- WORK REQUEST
Using the material below, copy every line where "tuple" appears.

- PROVIDED INFORMATION
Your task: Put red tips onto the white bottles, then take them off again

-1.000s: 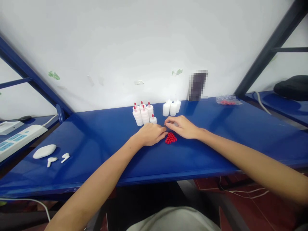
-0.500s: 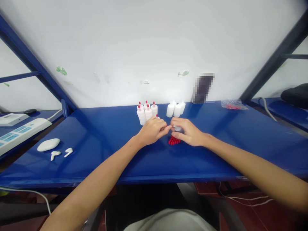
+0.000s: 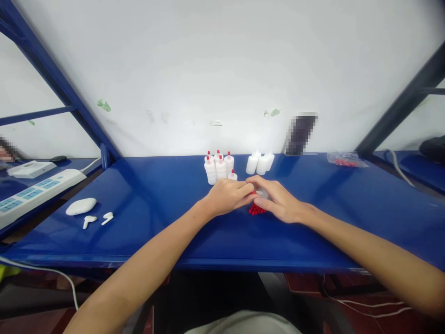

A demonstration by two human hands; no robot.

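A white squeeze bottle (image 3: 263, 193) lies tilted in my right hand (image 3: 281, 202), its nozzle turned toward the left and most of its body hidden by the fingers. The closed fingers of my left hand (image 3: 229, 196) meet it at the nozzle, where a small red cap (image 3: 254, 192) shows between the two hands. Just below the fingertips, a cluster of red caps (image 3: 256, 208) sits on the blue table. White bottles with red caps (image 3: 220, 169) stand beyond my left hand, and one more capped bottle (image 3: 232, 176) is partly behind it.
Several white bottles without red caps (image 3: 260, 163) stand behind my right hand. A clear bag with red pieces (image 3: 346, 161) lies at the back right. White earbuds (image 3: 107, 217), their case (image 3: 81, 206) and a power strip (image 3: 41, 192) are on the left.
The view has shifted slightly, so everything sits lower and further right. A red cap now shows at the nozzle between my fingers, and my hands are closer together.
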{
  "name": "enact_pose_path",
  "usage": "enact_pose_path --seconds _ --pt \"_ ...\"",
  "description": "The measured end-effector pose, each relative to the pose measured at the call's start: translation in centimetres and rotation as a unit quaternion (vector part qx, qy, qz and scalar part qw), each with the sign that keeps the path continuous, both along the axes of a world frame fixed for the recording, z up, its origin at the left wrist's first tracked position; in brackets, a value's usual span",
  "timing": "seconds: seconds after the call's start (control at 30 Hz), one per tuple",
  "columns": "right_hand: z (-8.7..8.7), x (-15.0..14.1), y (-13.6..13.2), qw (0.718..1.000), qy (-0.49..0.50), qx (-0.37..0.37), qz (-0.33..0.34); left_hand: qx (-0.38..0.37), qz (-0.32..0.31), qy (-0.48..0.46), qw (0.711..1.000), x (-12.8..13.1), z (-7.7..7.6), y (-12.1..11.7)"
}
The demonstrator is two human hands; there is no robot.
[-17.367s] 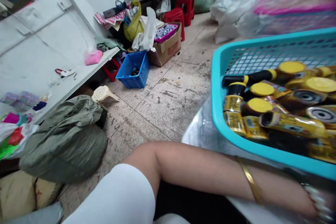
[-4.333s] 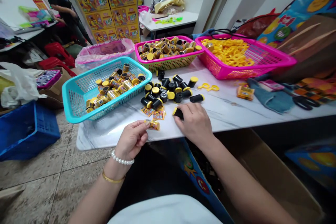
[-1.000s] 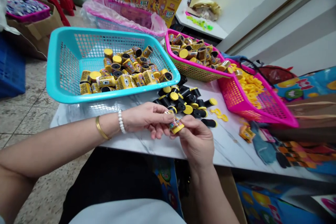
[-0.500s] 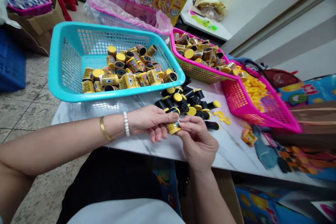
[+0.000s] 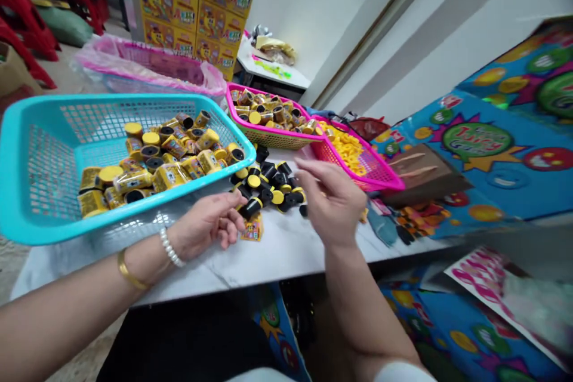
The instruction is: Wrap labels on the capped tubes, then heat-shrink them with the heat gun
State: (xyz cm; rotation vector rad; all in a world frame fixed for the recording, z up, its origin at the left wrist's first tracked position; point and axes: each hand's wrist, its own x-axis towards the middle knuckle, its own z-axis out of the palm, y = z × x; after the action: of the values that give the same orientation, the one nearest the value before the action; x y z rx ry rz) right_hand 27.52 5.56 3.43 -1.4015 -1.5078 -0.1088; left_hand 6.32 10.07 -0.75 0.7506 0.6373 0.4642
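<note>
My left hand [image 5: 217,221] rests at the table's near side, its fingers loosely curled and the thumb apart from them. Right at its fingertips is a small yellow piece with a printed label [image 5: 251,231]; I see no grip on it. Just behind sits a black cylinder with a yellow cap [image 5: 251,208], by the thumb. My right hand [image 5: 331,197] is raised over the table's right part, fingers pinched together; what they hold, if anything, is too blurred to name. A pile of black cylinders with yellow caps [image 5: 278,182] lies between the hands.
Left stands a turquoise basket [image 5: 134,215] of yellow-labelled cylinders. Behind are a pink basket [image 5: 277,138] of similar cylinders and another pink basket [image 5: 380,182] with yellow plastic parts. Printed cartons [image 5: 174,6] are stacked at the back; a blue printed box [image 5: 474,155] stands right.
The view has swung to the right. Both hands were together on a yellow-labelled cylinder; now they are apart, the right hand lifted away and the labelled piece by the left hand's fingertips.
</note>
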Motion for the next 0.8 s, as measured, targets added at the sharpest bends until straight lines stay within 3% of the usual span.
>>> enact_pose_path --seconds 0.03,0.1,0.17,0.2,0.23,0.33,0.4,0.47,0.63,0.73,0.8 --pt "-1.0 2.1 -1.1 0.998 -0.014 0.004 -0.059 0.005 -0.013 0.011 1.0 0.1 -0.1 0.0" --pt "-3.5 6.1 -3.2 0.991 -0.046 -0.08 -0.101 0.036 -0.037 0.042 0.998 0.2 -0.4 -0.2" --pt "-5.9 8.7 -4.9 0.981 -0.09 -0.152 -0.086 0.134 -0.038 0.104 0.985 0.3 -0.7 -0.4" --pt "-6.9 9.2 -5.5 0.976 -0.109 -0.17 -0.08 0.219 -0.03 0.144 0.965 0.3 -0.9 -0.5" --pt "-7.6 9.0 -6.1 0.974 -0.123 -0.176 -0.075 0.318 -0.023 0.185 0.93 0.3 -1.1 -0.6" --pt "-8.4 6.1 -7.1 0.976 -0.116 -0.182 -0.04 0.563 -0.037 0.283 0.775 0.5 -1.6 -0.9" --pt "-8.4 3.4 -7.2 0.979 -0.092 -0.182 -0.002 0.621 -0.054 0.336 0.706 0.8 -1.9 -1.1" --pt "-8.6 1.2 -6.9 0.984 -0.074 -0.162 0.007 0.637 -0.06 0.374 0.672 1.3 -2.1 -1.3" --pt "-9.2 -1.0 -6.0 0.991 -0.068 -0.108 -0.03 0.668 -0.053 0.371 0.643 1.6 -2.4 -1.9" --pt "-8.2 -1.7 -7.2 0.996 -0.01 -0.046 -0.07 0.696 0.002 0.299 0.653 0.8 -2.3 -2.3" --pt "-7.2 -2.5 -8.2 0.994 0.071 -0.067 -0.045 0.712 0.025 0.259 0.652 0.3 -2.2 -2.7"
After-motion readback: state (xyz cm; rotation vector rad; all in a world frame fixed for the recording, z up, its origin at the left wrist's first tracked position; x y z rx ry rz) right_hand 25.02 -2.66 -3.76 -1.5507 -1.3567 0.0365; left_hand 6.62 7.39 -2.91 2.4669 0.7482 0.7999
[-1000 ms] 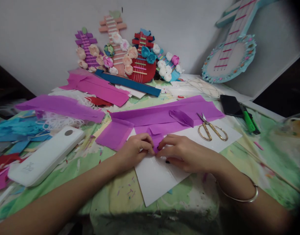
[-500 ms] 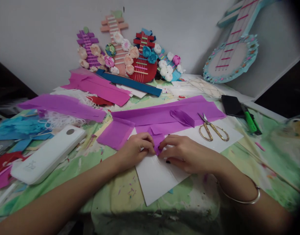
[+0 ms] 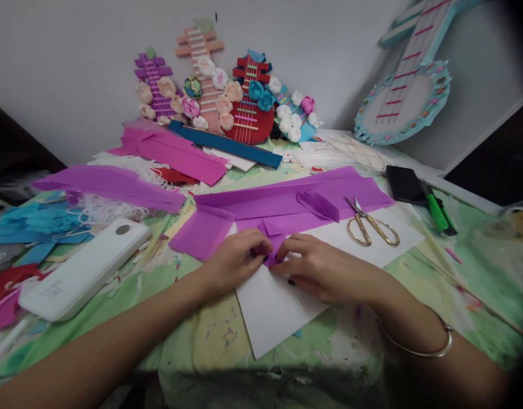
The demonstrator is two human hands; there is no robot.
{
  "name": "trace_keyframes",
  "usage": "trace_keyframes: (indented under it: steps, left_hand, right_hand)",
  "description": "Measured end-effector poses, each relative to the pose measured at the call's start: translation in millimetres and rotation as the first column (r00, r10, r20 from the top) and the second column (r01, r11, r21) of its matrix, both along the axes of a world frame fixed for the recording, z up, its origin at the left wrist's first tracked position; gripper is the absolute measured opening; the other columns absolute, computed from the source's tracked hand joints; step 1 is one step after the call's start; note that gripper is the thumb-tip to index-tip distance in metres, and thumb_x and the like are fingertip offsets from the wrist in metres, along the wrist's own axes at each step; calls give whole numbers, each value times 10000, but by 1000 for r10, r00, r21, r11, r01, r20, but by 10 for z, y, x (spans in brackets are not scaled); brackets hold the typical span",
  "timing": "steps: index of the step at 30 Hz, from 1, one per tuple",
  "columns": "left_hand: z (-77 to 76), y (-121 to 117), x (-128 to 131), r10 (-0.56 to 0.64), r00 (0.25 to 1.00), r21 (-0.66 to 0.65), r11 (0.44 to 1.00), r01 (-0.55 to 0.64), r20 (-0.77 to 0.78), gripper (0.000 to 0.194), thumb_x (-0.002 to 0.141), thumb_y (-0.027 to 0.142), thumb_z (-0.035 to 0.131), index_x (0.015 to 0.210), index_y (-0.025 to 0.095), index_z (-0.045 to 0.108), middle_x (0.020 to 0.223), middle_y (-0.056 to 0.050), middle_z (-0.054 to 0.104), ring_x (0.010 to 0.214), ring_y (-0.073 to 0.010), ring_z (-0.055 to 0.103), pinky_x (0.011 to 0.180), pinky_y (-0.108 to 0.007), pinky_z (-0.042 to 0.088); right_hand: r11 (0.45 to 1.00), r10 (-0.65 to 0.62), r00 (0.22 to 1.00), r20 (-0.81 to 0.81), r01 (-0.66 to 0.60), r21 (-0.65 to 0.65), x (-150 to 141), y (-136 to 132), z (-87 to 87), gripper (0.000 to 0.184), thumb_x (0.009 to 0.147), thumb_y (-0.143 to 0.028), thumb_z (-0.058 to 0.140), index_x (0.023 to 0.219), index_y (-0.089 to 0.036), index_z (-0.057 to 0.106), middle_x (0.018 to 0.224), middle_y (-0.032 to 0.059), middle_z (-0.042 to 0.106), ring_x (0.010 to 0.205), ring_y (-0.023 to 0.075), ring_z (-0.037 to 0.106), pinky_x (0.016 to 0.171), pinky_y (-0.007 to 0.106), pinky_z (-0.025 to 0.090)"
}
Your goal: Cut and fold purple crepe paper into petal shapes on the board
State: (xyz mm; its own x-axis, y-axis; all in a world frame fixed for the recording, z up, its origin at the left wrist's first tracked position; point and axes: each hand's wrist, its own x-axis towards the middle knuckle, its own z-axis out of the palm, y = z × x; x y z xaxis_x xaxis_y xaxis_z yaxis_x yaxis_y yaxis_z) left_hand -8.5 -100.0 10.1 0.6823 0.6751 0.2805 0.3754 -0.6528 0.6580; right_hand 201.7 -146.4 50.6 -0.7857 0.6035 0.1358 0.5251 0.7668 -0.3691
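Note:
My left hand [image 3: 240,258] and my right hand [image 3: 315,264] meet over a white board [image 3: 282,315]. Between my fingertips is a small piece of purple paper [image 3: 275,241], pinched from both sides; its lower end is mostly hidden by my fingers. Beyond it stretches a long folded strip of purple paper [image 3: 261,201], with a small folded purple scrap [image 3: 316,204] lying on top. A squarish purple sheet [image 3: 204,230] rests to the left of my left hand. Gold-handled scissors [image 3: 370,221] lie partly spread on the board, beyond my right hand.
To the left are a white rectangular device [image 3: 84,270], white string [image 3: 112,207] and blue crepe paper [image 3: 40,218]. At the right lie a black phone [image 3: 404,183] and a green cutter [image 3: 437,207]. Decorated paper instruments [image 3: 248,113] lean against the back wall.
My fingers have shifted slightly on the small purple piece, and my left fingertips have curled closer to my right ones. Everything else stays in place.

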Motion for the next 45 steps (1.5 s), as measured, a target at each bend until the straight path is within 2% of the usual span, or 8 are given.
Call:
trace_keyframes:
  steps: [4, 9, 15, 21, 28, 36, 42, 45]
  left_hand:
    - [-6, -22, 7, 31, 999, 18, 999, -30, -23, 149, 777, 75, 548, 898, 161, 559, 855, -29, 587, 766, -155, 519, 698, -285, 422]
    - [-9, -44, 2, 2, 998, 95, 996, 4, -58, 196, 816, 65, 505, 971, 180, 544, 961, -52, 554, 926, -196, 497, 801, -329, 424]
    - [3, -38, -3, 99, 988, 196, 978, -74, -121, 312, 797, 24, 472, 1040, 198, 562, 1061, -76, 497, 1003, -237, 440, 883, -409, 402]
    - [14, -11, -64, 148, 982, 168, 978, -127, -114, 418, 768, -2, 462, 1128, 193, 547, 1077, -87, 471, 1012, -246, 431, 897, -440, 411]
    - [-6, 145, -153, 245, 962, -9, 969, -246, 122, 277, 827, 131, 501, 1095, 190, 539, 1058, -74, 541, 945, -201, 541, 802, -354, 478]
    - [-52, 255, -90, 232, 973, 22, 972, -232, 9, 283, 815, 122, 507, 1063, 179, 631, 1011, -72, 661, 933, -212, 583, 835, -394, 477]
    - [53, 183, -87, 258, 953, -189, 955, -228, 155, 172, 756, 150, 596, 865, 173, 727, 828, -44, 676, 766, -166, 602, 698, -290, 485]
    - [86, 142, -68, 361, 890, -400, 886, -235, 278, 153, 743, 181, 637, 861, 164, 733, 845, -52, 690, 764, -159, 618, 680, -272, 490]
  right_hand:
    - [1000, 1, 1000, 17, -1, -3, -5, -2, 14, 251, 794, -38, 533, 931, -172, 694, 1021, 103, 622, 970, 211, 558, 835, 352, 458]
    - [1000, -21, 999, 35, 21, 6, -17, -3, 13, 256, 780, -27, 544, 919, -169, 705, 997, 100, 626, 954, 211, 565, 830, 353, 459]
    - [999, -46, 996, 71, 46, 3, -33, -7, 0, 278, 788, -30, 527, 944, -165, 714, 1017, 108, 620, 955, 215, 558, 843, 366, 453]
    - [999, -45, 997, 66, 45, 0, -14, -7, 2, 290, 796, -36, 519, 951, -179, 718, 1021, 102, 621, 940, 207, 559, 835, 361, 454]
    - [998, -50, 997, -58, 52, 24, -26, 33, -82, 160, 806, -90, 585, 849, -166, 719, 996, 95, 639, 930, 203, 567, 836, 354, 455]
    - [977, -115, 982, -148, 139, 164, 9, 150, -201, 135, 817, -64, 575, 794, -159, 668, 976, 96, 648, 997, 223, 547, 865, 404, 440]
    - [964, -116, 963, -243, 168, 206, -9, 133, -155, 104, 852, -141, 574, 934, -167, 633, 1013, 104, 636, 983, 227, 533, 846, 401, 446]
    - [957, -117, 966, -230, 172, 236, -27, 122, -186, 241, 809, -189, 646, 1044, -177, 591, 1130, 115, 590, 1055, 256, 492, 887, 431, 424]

- TASK SOLUTION
  "timing": "seconds: seconds after the call's start (control at 30 Hz), one per tuple",
  "timing": "steps: index of the step at 30 Hz, from 1, one per tuple",

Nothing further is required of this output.